Using a different font than your email body. Your signature should feel like a continuation of your email, not a separate document. Stick to web-safe fonts: Arial, Helvetica, Georgia, Verdana.

Animated GIFs. Honestly, just don’t. They increase email size, they loop endlessly, and they scream 2015. The only exception I’ve seen work is a very subtle, small CTA button animation, and even that is risky.

Which Tool Should You Pick?

After a month of testing, my recommendations break down like this:

Need it in 5 minutes, no account: HubSpot or Si.gnatu.re

Gmail power user: WiseStamp (the browser extension is genuinely useful)

Outlook corporate environment: Mail-Signatures.com (they solve Outlook rendering issues that others ignore)

Want marketing features (banners, tracking): MySignature Pro at $4/month

Design control matters most: Canva, but be ready to do HTML work

For most people, HubSpot’s free generator gets the job done. Start there. If you outgrow it, MySignature is the best upgrade path without overspending.

FAQ

Can I create an email signature for free without any watermark?

Yes. HubSpot, Designhill, Si.gnatu.re, and MySignature (free plan) all produce signatures without branding or watermarks. WiseStamp’s free plan adds a small “Created with WiseStamp” badge, but it’s the only one on this list that does.

Will my email signature look the same in Gmail and Outlook?

Not always. Outlook desktop uses Microsoft Word’s rendering engine for HTML, which handles CSS differently than Gmail. Mail-Signatures.com is the best option if you need guaranteed Outlook compatibility. HubSpot and MySignature also produce code that works well across both, but test before committing.

How big should my email signature be?

Keep it under 4 lines of text and 100KB total file size (including images). Most email clients start hiding signatures behind a “show trimmed content” link if they detect large blocks of repeated content. A compact signature also loads faster on mobile devices, where over 60% of emails are opened.

Should I include my photo in my email signature?

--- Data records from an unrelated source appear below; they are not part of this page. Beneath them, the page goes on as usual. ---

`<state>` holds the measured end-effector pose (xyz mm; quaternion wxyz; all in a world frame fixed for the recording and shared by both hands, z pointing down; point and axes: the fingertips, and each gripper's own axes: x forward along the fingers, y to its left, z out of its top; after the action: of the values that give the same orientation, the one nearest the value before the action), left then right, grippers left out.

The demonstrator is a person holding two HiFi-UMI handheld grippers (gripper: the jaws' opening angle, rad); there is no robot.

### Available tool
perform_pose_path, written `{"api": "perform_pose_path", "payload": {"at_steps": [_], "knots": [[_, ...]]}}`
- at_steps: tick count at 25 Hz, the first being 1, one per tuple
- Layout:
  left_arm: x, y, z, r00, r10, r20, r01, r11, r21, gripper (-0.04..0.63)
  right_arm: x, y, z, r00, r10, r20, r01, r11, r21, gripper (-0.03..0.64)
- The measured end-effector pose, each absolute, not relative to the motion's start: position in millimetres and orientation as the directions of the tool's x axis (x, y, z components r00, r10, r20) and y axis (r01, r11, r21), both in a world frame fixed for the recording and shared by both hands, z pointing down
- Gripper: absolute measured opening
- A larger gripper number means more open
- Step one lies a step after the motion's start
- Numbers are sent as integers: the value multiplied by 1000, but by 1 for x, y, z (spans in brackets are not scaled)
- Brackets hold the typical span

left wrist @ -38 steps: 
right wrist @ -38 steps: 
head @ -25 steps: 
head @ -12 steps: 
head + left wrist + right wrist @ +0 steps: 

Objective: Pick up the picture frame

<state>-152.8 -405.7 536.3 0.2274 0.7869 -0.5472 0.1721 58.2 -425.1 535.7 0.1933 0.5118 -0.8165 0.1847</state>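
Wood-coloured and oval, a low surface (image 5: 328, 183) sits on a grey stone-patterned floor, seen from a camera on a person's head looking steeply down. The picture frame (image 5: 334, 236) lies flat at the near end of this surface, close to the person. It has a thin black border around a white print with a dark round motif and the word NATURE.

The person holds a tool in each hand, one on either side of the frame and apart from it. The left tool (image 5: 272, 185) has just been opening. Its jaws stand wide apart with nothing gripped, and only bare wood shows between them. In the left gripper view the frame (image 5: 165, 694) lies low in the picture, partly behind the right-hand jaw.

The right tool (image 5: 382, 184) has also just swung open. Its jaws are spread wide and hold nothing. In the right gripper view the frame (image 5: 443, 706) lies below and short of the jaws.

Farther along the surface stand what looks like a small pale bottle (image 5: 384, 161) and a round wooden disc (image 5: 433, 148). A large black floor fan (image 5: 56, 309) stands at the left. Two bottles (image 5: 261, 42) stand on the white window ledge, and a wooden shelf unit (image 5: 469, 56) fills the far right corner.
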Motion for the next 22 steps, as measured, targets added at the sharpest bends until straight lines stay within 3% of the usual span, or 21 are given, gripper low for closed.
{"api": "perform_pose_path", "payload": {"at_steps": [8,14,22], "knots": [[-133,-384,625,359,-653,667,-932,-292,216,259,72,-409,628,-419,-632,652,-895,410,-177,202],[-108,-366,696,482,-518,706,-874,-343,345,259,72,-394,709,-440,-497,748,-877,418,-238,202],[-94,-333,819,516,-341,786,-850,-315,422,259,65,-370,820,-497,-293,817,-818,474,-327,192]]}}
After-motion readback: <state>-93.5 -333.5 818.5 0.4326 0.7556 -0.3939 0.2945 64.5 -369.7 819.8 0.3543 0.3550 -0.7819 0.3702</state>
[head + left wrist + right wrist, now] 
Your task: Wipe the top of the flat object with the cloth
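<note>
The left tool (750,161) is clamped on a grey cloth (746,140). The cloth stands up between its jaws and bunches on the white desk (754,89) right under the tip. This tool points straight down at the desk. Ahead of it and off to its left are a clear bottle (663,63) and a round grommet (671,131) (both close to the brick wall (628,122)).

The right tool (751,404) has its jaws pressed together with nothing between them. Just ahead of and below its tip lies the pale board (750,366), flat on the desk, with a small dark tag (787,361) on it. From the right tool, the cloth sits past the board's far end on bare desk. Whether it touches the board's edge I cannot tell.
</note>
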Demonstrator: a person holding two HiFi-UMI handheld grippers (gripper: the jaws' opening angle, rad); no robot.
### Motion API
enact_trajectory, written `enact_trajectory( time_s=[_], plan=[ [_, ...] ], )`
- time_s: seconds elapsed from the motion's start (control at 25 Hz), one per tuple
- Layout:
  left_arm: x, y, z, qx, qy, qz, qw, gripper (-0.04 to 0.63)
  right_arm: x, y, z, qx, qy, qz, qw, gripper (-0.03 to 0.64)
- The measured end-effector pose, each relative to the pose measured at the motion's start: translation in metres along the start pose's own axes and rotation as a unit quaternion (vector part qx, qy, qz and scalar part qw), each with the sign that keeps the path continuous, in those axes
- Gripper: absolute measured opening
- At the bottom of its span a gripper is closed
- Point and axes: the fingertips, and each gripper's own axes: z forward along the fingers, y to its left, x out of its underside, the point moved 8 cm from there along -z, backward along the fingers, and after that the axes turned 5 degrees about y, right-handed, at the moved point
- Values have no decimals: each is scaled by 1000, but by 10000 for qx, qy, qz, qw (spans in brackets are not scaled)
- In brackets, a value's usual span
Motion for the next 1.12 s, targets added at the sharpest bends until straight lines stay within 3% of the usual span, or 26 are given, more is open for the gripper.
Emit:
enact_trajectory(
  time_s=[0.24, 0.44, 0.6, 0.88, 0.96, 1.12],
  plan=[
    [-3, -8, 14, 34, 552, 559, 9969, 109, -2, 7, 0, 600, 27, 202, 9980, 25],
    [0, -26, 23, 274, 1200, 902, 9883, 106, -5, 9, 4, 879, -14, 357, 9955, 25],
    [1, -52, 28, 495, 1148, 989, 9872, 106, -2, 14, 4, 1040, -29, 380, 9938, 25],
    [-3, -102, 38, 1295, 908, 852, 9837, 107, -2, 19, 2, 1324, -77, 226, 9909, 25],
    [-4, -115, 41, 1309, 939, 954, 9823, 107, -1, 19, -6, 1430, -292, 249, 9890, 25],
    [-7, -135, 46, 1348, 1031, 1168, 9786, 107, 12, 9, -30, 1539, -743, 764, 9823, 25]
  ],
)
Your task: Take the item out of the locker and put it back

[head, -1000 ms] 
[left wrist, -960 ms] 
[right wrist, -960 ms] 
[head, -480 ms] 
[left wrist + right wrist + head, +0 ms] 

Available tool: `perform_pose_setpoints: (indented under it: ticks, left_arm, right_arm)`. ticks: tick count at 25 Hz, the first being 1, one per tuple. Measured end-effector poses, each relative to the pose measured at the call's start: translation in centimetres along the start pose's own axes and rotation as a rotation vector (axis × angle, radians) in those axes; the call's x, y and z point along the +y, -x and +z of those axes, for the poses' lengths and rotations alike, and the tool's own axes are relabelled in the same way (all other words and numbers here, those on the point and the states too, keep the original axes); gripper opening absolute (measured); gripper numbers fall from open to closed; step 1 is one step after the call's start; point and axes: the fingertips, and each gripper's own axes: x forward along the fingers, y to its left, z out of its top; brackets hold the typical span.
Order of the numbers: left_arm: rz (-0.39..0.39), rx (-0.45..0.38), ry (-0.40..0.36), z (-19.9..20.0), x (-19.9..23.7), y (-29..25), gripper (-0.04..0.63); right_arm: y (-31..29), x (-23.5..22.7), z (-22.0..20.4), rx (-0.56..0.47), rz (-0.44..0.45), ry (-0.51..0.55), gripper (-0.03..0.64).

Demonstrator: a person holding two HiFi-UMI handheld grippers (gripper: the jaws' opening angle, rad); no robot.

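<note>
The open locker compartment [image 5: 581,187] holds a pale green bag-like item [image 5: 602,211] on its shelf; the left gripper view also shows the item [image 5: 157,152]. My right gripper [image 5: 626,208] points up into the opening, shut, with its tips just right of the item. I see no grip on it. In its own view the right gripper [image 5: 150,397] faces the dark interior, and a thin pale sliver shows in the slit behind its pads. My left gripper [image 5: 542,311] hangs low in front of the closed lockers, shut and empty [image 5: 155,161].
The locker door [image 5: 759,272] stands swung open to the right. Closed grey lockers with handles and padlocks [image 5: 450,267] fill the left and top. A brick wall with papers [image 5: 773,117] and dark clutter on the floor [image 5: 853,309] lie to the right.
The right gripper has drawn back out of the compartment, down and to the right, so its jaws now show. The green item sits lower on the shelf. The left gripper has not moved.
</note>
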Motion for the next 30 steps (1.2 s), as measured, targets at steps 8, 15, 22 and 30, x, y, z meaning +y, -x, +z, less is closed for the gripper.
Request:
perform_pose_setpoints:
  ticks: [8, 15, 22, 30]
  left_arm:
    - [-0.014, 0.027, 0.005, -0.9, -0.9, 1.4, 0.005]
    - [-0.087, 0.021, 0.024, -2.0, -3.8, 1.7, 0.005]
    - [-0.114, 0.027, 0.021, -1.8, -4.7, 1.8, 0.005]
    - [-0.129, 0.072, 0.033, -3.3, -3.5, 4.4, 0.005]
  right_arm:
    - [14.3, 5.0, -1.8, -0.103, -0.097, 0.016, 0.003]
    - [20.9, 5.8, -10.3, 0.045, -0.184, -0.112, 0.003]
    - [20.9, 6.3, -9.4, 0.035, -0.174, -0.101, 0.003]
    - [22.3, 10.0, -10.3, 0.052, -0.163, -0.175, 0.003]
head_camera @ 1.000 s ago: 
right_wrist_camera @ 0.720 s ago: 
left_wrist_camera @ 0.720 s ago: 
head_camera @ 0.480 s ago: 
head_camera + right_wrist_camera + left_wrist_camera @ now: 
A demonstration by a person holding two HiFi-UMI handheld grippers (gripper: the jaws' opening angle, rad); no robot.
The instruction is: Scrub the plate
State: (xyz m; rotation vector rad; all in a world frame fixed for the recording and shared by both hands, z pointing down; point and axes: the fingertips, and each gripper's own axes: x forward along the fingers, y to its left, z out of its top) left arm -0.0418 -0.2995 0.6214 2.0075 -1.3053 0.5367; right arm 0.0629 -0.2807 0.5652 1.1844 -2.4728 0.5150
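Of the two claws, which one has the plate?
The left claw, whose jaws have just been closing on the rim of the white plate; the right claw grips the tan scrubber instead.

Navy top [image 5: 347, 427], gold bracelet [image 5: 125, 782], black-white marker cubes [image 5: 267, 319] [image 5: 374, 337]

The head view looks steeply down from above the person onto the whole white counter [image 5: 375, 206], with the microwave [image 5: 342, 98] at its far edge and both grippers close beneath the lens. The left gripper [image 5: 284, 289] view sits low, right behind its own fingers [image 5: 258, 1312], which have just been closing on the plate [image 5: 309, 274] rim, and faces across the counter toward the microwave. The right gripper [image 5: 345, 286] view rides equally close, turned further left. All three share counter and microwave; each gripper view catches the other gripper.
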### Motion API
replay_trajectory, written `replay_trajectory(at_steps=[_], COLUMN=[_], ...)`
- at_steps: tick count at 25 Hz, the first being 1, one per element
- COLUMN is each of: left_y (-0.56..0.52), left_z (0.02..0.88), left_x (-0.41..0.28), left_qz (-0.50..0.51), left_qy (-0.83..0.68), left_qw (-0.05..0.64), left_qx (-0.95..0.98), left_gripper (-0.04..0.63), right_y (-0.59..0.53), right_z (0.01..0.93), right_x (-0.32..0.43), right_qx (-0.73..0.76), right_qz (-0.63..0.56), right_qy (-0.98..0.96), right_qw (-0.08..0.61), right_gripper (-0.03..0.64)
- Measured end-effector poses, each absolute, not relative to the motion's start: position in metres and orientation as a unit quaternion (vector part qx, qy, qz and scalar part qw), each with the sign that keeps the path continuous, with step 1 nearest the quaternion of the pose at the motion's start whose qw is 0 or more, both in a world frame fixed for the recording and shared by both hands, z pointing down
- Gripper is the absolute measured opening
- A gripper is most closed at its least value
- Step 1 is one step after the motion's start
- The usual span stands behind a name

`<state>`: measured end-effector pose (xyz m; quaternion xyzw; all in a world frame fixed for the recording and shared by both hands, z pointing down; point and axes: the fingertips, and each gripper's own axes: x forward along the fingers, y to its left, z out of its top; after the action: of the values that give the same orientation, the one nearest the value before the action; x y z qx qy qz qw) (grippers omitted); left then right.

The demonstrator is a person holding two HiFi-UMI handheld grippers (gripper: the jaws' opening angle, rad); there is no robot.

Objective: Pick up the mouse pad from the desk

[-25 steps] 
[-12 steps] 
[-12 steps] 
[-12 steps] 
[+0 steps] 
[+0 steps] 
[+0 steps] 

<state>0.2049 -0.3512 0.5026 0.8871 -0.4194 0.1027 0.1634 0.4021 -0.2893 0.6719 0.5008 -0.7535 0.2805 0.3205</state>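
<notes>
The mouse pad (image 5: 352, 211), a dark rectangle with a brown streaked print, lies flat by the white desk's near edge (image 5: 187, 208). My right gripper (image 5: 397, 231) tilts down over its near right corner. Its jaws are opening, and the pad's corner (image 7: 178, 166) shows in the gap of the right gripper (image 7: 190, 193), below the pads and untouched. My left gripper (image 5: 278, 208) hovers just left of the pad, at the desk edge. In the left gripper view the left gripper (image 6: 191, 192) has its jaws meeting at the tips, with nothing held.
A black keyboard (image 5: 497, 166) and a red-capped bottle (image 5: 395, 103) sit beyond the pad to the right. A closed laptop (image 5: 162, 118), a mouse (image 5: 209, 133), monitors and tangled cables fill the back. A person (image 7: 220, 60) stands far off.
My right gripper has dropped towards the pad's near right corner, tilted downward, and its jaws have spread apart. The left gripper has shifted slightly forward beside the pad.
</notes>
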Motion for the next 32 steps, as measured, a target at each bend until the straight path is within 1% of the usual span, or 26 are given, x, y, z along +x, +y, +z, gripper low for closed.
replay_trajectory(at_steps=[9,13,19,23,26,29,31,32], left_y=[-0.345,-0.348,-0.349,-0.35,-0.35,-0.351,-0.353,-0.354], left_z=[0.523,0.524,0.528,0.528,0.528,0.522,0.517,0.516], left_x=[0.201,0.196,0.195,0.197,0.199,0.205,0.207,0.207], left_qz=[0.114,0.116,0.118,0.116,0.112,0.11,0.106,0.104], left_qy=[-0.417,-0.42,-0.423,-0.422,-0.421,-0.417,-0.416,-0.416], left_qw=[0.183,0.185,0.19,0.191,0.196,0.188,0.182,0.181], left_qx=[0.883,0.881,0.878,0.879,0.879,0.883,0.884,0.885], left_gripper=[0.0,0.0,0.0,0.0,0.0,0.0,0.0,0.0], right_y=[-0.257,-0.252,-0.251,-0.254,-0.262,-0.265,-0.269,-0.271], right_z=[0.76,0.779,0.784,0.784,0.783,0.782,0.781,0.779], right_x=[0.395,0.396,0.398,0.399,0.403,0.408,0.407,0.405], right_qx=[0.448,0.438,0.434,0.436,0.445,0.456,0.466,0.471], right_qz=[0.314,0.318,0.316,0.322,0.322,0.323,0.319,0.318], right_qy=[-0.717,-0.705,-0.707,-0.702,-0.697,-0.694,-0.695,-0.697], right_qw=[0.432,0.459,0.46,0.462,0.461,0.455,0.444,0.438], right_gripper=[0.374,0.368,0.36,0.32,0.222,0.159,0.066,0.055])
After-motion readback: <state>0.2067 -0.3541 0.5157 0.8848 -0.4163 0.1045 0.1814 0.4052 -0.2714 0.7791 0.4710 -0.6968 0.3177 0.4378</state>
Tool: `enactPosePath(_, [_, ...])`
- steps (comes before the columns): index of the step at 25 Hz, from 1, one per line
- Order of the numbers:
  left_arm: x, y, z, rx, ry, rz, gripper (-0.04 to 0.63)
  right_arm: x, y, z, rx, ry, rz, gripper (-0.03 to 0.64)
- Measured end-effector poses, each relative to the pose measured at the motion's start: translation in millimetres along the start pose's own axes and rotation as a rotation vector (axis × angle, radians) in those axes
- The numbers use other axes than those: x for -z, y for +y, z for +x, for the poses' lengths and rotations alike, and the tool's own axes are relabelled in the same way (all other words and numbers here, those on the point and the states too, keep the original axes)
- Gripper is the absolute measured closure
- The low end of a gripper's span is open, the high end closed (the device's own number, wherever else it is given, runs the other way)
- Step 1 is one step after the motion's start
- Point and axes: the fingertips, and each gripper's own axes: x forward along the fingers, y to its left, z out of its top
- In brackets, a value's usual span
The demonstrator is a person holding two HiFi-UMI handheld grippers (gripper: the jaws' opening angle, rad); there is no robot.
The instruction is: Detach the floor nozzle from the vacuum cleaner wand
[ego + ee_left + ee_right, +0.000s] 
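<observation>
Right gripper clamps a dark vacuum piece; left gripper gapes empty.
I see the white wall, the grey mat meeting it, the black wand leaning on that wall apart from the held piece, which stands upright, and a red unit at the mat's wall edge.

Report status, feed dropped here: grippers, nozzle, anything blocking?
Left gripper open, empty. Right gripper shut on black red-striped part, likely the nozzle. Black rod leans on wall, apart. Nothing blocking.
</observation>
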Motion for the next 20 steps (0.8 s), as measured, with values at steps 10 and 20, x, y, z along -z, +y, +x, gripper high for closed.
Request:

It depends on your role. Sales reps and consultants who build personal relationships benefit from a headshot – it creates familiarity before the first meeting. For corporate or technical roles, a company logo usually works better. If you include a photo, use a professional headshot at 80x80px, compressed to under 50KB. Selfies and vacation photos in email signatures are a hard no.

Can I use the same email signature on my phone?

Most of these tools generate HTML that works on mobile email apps too. In Gmail mobile (Android and iOS), go to Settings > Signature and paste the HTML. On Apple Mail for iPhone, you can only set plain-text signatures natively – for HTML signatures on iOS, you need to use a workaround through the desktop Mail app and sync via iCloud. Outlook mobile supports rich signatures if you set them up through the Microsoft 365 admin center.